§ **GIVEN DATA**:

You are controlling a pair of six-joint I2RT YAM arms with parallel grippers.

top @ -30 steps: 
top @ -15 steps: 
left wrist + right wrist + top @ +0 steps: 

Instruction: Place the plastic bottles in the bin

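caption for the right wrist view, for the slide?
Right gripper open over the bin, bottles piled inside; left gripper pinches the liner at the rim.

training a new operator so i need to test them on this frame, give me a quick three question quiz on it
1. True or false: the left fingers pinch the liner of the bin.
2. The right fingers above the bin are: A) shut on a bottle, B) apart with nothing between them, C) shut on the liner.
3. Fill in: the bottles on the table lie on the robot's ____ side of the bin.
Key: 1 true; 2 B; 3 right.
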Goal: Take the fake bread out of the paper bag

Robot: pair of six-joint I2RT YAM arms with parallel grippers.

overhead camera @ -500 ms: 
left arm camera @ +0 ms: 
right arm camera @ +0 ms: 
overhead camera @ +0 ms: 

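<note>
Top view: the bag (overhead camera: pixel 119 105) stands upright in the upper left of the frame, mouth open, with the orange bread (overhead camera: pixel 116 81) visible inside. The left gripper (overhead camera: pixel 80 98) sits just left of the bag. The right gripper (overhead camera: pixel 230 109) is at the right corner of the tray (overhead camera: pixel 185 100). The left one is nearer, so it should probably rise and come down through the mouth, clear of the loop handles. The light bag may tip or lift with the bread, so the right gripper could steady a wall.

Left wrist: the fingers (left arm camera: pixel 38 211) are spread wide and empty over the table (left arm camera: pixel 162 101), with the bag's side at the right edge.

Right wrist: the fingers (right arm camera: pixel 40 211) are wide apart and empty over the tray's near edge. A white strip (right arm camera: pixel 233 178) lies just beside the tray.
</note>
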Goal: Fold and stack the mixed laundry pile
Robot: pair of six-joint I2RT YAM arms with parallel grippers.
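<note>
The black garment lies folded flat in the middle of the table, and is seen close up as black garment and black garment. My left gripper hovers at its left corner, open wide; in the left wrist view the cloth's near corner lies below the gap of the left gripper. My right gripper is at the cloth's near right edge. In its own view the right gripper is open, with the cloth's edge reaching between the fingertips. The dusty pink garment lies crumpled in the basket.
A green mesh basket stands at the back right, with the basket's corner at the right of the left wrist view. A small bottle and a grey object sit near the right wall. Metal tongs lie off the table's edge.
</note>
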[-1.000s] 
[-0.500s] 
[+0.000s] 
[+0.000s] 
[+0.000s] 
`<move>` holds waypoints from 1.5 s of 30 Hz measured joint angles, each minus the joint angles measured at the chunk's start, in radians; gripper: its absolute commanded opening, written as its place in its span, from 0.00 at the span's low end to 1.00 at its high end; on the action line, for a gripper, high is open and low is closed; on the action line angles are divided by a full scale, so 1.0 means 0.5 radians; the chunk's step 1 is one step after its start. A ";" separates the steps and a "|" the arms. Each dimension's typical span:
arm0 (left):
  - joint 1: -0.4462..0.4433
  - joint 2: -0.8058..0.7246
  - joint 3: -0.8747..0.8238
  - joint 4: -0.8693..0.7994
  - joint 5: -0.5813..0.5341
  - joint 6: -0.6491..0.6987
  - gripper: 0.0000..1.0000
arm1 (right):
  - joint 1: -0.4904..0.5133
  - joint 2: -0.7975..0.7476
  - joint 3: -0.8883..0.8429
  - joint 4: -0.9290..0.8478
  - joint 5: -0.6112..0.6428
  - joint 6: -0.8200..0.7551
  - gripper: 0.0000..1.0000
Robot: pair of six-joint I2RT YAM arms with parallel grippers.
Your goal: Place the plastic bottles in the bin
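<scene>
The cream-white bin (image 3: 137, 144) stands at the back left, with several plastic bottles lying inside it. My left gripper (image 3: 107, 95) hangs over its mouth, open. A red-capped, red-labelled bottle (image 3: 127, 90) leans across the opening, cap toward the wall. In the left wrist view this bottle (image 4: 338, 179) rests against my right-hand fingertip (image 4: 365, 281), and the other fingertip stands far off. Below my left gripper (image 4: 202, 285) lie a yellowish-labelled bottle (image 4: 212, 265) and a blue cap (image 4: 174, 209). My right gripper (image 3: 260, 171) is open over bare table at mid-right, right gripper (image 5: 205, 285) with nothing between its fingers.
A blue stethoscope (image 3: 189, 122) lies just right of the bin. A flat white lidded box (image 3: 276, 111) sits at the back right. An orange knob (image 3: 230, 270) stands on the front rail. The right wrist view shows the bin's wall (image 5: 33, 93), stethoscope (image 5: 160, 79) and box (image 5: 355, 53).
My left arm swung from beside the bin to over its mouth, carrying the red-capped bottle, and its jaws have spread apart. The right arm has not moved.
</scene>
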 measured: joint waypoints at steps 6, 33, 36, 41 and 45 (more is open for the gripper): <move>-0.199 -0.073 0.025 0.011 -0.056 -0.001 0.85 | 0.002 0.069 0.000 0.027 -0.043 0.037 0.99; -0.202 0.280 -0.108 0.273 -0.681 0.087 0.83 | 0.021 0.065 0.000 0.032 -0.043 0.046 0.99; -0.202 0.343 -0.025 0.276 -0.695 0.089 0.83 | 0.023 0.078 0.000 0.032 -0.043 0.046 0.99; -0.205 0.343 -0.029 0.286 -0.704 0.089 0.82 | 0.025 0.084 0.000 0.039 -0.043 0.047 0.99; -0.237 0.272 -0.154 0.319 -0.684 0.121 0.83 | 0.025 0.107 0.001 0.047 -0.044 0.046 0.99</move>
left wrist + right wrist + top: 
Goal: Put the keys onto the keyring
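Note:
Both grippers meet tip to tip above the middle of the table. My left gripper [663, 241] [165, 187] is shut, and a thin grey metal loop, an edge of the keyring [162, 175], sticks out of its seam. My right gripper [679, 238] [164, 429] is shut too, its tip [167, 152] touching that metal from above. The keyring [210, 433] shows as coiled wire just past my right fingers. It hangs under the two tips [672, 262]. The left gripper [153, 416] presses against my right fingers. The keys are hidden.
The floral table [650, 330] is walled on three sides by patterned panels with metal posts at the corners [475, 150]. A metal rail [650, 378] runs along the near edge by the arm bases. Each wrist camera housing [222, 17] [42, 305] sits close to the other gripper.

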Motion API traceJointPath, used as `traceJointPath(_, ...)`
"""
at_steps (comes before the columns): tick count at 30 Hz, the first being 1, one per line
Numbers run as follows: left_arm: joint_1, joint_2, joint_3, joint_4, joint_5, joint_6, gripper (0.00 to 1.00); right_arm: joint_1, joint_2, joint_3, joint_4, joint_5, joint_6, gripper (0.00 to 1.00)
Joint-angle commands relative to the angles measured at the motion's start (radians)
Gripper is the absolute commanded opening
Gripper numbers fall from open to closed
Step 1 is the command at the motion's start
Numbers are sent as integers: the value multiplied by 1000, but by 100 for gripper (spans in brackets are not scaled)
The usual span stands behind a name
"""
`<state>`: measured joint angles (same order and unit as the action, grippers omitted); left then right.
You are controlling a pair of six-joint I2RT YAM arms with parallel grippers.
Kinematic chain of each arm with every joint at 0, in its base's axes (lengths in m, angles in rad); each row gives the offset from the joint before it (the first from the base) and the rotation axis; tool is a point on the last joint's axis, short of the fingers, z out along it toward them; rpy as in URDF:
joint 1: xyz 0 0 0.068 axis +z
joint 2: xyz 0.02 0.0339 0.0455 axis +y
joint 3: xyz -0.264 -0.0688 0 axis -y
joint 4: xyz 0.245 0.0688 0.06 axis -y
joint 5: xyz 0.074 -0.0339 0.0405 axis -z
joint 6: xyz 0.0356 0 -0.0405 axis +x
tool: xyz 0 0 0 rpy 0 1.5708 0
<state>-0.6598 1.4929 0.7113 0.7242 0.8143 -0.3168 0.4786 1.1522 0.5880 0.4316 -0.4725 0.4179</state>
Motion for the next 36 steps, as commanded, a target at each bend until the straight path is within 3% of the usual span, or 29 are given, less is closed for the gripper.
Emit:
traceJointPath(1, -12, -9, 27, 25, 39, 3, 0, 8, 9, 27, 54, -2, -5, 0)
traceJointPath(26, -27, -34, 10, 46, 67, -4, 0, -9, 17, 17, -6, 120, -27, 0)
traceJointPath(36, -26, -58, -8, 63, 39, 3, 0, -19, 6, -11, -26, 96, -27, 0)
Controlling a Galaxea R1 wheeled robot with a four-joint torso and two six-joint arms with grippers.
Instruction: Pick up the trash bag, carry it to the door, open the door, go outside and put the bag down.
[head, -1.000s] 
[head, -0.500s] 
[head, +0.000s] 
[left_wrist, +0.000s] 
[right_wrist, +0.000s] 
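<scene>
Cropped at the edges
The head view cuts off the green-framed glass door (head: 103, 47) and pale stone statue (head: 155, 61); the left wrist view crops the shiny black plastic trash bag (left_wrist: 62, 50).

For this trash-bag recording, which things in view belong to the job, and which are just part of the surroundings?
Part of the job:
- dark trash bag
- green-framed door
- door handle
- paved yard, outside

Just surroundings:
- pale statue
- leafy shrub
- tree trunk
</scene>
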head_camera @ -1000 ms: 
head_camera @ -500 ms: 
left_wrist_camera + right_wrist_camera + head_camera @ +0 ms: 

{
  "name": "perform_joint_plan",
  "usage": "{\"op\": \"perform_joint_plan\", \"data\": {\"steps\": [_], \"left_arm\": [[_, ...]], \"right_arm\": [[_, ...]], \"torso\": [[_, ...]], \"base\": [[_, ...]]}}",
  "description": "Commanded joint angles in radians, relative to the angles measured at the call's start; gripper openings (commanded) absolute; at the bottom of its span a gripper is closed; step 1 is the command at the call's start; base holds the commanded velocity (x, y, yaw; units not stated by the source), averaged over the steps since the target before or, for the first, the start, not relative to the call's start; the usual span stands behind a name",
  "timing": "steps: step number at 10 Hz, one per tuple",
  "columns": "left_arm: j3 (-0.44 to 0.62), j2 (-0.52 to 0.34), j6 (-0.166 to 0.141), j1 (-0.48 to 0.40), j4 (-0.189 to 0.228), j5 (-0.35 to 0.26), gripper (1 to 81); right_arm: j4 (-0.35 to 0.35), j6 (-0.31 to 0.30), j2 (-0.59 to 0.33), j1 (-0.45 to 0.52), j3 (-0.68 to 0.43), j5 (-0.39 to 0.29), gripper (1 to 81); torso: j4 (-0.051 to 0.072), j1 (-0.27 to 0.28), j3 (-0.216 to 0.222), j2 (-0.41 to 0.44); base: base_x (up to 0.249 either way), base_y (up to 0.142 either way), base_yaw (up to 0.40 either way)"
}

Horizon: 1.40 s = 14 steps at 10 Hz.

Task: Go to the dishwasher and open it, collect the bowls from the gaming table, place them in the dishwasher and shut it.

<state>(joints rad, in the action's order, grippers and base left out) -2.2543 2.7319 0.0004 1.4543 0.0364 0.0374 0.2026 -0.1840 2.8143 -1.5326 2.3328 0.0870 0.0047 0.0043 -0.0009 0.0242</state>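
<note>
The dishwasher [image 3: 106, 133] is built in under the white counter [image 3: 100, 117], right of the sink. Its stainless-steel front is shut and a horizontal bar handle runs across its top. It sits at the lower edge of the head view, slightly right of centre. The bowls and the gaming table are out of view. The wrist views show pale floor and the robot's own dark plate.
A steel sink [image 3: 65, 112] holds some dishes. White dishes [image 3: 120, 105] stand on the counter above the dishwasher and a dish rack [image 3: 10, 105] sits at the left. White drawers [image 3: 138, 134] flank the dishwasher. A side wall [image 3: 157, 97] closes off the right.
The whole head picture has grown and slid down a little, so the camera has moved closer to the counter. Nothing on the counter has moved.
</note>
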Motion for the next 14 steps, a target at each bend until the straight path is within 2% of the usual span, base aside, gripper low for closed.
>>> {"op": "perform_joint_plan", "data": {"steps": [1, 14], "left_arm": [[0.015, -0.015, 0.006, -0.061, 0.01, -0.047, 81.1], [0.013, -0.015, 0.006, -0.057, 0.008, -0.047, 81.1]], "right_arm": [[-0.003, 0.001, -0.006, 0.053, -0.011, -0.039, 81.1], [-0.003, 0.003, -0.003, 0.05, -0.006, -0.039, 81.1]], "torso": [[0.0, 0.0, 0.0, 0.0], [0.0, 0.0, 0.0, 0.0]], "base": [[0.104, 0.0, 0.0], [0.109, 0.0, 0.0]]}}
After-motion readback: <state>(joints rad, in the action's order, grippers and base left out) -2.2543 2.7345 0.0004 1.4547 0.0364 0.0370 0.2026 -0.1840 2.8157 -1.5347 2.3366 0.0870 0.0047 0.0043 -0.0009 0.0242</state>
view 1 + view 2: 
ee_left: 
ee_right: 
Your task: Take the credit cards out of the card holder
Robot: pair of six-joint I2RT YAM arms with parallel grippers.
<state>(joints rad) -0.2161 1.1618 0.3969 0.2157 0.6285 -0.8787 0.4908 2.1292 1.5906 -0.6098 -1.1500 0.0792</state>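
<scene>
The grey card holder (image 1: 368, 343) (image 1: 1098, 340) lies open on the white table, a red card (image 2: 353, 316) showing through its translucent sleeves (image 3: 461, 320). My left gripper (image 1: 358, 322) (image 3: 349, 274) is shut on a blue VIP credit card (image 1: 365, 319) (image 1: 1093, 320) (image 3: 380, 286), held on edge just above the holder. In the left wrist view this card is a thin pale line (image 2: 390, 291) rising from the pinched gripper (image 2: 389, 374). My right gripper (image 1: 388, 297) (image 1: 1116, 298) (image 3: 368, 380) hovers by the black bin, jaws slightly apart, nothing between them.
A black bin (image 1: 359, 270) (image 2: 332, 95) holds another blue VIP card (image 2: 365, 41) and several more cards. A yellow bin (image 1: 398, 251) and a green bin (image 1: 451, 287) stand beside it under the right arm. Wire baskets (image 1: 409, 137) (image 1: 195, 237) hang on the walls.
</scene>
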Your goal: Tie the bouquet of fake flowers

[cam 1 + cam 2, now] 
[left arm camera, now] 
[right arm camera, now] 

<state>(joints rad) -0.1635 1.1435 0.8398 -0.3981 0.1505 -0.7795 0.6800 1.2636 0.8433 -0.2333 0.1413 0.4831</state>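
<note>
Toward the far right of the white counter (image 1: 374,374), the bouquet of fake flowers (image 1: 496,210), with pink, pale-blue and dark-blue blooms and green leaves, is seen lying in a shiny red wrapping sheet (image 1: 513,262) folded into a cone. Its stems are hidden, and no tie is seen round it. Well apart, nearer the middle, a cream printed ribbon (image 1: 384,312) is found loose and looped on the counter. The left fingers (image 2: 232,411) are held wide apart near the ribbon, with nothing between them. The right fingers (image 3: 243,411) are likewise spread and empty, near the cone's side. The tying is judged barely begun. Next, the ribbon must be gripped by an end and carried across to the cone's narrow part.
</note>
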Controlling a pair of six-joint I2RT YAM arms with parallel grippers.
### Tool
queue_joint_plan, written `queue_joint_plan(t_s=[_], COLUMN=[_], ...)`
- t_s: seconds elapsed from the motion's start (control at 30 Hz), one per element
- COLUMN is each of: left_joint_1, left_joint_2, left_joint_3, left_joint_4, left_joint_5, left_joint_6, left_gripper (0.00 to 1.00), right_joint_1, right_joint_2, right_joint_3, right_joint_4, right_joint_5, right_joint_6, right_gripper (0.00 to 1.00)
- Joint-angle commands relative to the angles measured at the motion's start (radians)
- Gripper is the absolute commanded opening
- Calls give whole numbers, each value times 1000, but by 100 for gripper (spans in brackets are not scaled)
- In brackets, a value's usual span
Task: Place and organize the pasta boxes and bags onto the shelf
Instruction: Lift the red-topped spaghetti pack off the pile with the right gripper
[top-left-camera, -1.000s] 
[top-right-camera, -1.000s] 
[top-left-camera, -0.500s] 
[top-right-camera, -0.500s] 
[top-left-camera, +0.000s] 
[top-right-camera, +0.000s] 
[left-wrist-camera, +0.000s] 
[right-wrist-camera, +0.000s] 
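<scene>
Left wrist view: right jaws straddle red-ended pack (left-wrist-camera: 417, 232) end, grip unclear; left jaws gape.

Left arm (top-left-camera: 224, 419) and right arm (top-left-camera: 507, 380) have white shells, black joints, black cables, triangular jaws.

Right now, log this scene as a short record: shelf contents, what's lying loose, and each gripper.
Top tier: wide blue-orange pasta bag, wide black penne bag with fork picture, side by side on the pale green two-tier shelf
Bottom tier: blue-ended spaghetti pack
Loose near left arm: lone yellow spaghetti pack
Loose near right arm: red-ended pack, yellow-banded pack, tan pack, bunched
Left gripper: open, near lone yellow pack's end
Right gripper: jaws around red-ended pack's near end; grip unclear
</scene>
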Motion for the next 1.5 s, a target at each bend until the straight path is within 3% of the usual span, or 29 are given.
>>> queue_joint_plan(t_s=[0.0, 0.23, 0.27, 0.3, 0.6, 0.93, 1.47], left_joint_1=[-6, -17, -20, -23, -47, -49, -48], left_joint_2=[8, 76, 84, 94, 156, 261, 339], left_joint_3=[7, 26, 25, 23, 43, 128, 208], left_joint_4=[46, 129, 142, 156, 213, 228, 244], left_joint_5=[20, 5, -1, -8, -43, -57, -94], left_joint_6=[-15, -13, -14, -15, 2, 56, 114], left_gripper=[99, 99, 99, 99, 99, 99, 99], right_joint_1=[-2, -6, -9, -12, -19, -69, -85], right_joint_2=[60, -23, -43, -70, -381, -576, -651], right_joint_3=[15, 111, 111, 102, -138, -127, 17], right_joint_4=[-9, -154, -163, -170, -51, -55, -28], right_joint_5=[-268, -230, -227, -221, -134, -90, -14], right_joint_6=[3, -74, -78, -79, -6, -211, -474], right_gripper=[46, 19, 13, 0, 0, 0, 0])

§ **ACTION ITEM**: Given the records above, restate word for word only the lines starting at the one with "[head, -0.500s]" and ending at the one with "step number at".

§ **EXPECTED OUTPUT**:
[head, -0.500s] 
[head, +0.000s] 
[left_wrist, +0.000s] 
[right_wrist, +0.000s] 
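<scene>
Cropped at the edges
The head view cuts off the green-framed glass door (head: 103, 47) and pale stone statue (head: 155, 61); the left wrist view crops the shiny black plastic trash bag (left_wrist: 62, 50).

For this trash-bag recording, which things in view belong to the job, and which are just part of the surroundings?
Part of the job:
- dark trash bag
- green-framed door
- door handle
- paved yard, outside

Just surroundings:
- pale statue
- leafy shrub
- tree trunk
</scene>
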head_camera @ -1000 ms: 
head_camera @ -500 ms: 
left_wrist_camera + right_wrist_camera + head_camera @ +0 ms: 

{
  "name": "perform_joint_plan",
  "usage": "{\"op\": \"perform_joint_plan\", \"data\": {\"steps\": [_], \"left_arm\": [[_, ...]], \"right_arm\": [[_, ...]], \"torso\": [[_, ...]], \"base\": [[_, ...]]}}",
  "description": "Commanded joint angles in radians, relative to the angles measured at the call's start; gripper openings (commanded) absolute; at the bottom of its span a gripper is closed; step 1 is the command at the call's start; base holds the commanded velocity (x, y, yaw; units not stated by the source), averaged over the steps since the target before or, for the first, the start, not relative to the call's start; the usual span stands behind a name",
  "timing": "steps: step number at 10 Hz, one per tuple",

Nothing else is needed to complete the answer.